- Work task
Output every line below exactly.
_ _ _ _ _ _ _
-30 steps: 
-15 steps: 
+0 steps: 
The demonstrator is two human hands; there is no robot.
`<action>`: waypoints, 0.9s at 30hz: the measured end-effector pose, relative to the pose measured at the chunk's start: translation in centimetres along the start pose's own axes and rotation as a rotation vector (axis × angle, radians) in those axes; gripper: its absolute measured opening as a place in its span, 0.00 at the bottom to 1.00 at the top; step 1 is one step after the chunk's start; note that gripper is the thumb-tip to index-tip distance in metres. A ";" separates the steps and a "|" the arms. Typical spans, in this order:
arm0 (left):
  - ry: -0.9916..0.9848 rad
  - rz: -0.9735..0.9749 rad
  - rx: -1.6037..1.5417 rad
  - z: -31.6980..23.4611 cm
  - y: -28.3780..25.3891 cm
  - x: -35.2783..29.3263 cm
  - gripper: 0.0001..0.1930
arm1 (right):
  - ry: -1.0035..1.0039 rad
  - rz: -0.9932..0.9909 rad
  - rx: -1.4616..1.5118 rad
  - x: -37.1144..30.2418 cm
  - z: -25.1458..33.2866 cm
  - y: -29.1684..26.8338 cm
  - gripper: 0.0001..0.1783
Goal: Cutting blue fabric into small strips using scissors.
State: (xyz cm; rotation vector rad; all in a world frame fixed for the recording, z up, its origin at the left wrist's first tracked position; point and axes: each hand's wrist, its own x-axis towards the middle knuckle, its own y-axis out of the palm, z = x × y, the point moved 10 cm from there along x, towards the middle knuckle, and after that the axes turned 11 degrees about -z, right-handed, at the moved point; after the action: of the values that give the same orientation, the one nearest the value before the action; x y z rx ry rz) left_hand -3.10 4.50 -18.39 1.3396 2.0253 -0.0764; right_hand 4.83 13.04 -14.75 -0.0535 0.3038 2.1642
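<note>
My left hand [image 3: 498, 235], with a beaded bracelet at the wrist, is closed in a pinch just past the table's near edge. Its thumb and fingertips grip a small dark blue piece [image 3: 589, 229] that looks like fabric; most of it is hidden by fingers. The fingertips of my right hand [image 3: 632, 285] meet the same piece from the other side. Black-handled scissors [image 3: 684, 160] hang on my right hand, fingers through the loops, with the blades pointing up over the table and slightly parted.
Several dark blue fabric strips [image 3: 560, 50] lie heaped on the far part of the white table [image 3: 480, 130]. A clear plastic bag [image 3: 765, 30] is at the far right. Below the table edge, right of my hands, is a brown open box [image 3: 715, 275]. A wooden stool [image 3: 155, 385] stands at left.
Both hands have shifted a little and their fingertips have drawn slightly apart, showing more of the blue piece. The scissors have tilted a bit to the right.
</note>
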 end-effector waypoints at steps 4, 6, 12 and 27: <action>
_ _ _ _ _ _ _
- Result for this task
-30 steps: 
-15 steps: 
+0 steps: 
The demonstrator is two human hands; there is no robot.
`<action>`: waypoints, 0.9s at 30hz: the measured end-effector pose, relative to the pose measured at the chunk's start: translation in centimetres along the start pose's own axes and rotation as a rotation vector (axis × angle, radians) in those axes; gripper: its absolute measured opening as a place in its span, 0.00 at the bottom to 1.00 at the top; step 1 is one step after the chunk's start; note that gripper is the thumb-tip to index-tip distance in metres. A ";" separates the steps and a "|" the arms. Typical spans, in this order:
arm0 (left):
  - ry: -0.9916..0.9848 rad
  - rz: -0.9735..0.9749 rad
  - rx: -1.6037..1.5417 rad
  - z: -31.6980..23.4611 cm
  - y: -28.3780..25.3891 cm
  - x: -35.2783..29.3263 cm
  - gripper: 0.0001..0.1930
arm1 (right):
  - ry: -1.0035..1.0039 rad
  - rz: -0.9932..0.9909 rad
  - rx: -1.4616..1.5118 rad
  - x: -37.1144..30.2418 cm
  - z: -25.1458..33.2866 cm
  - y: -29.1684..26.8338 cm
  - gripper: 0.0001..0.1783
Goal: Cutting blue fabric into small strips using scissors.
State: (xyz cm; rotation vector rad; all in a world frame fixed for the recording, z up, its origin at the left wrist's first tracked position; point and axes: each hand's wrist, its own x-axis towards the middle knuckle, its own y-axis out of the palm, z = x × y, the point moved 10 cm from there along x, towards the middle knuckle, and after that the axes turned 11 degrees about -z, right-handed, at the moved point; after the action: of the values that give the same orientation, the one nearest the value before the action; x y z rx ry rz) left_hand -3.10 4.50 -18.39 1.3396 2.0253 -0.0764; right_hand 4.83 13.04 -14.75 -0.0535 0.3038 2.1642
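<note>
My left hand [image 3: 498, 235], with a beaded bracelet at the wrist, is closed in a pinch just past the table's near edge. Its thumb and fingertips grip a small dark blue piece [image 3: 589, 229] that looks like fabric; most of it is hidden by fingers. The fingertips of my right hand [image 3: 632, 285] meet the same piece from the other side. Black-handled scissors [image 3: 684, 160] hang on my right hand, fingers through the loops, with the blades pointing up over the table and slightly parted.
Several dark blue fabric strips [image 3: 560, 50] lie heaped on the far part of the white table [image 3: 480, 130]. A clear plastic bag [image 3: 765, 30] is at the far right. Below the table edge, right of my hands, is a brown open box [image 3: 715, 275]. A wooden stool [image 3: 155, 385] stands at left.
Both hands have shifted a little and their fingertips have drawn slightly apart, showing more of the blue piece. The scissors have tilted a bit to the right.
</note>
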 end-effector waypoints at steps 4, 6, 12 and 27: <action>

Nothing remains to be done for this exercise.